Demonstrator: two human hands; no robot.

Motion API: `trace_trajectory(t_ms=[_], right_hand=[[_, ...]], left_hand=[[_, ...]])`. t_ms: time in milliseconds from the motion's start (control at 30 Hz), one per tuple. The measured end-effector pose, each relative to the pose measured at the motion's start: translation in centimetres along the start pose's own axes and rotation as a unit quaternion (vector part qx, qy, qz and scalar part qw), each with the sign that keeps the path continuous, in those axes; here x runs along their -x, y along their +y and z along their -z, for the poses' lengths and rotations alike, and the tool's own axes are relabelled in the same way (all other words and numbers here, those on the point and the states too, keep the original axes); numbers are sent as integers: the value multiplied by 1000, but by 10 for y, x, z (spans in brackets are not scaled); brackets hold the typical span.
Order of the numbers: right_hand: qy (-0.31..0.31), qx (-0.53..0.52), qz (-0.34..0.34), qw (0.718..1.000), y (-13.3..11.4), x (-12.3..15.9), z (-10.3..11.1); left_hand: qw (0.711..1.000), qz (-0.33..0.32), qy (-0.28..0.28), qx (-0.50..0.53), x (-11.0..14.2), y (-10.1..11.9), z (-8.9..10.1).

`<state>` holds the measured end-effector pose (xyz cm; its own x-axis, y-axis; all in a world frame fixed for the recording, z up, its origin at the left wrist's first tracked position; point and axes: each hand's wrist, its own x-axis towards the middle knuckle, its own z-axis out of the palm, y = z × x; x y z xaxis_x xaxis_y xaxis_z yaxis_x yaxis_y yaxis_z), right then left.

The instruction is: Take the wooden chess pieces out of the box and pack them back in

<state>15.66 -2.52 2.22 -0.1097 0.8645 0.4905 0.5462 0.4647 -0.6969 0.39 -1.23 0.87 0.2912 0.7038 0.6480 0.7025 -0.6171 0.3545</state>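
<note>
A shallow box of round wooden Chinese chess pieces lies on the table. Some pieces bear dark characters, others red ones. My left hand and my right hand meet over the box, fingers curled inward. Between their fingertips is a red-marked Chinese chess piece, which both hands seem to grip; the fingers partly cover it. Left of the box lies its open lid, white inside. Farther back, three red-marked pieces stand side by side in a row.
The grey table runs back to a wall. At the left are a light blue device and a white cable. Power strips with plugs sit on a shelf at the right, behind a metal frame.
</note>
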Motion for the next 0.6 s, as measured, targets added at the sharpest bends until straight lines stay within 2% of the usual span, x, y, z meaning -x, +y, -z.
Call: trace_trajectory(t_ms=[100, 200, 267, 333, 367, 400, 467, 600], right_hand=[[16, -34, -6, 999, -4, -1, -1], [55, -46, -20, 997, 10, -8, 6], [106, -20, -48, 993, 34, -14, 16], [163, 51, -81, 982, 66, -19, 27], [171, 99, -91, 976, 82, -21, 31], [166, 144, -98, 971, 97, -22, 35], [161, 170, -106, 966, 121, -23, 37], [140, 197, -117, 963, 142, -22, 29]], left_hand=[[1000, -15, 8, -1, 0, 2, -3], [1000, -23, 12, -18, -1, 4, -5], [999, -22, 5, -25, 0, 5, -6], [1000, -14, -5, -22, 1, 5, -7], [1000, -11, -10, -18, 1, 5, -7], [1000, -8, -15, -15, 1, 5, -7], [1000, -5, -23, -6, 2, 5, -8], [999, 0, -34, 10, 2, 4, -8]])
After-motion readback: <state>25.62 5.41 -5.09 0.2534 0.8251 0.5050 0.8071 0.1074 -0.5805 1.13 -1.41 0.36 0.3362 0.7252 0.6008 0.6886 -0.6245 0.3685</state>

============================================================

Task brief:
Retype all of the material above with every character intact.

Exercise output:
Demonstrator: two human hands; no robot.

Motion API: `trace_trajectory(t_ms=[_], right_hand=[[_, ...]], left_hand=[[_, ...]])`. t_ms: time in milliseconds from the motion's start (control at 30 Hz), one per tuple. The measured end-effector pose, each relative to the pose measured at the motion's start: translation in centimetres along the start pose's own axes and rotation as a unit quaternion (vector part qx, qy, qz and scalar part qw), each with the sign that keeps the path continuous, in those axes; here x runs along their -x, y along their +y and z along their -z, for the poses' lengths and rotations alike, and the tool's own axes are relabelled in the same way (all other words and numbers here, those on the point and the states too, keep the original axes); numbers are sent as integers: the value multiplied by 1000, but by 10 for y, x, z (spans in brackets are not scaled); brackets hold the typical span.
Order of the numbers: right_hand: qy (-0.31..0.31), qx (-0.53..0.52), qz (-0.34..0.34), qw (0.718..1.000), y (-13.3..11.4), x (-12.3..15.9), z (-10.3..11.1); left_hand: qw (0.711..1.000), qz (-0.33..0.32), qy (-0.28..0.28), qx (-0.50..0.53), x (-11.0..14.2), y (-10.1..11.9), z (-8.9..10.1).

`<state>` holds the measured end-effector pose (xyz cm; its own x-axis, y-axis; all in a world frame fixed for the recording, z up, its origin at the left wrist's first tracked position; point and axes: each hand's wrist, its own x-axis towards the middle knuckle, its own z-axis out of the palm, y = z × x; x y z xaxis_x xaxis_y xaxis_z yaxis_x yaxis_y yaxis_z), right then left.

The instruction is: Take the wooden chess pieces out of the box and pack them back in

<state>15.66 -2.52 2.22 -0.1097 0.8645 0.4905 0.5462 0.4647 -0.6969 0.39 -1.23 0.87 0.2912 0.7038 0.6480 0.7025 -0.6171 0.3545</state>
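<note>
A shallow box of round wooden Chinese chess pieces lies on the table. Some pieces bear dark characters, others red ones. My left hand and my right hand meet over the box, fingers curled inward. Between their fingertips is a red-marked Chinese chess piece, which both hands seem to grip; the fingers partly cover it. Left of the box lies its open lid, white inside. Farther back, three red-marked pieces stand side by side in a row.
The grey table runs back to a wall. At the left are a light blue device and a white cable. Power strips with plugs sit on a shelf at the right, behind a metal frame.
</note>
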Motion for the next 0.6 s, as measured, targets added at the sharpest bends until straight lines stay within 2% of the usual span, x, y, z meaning -x, +y, -z.
Call: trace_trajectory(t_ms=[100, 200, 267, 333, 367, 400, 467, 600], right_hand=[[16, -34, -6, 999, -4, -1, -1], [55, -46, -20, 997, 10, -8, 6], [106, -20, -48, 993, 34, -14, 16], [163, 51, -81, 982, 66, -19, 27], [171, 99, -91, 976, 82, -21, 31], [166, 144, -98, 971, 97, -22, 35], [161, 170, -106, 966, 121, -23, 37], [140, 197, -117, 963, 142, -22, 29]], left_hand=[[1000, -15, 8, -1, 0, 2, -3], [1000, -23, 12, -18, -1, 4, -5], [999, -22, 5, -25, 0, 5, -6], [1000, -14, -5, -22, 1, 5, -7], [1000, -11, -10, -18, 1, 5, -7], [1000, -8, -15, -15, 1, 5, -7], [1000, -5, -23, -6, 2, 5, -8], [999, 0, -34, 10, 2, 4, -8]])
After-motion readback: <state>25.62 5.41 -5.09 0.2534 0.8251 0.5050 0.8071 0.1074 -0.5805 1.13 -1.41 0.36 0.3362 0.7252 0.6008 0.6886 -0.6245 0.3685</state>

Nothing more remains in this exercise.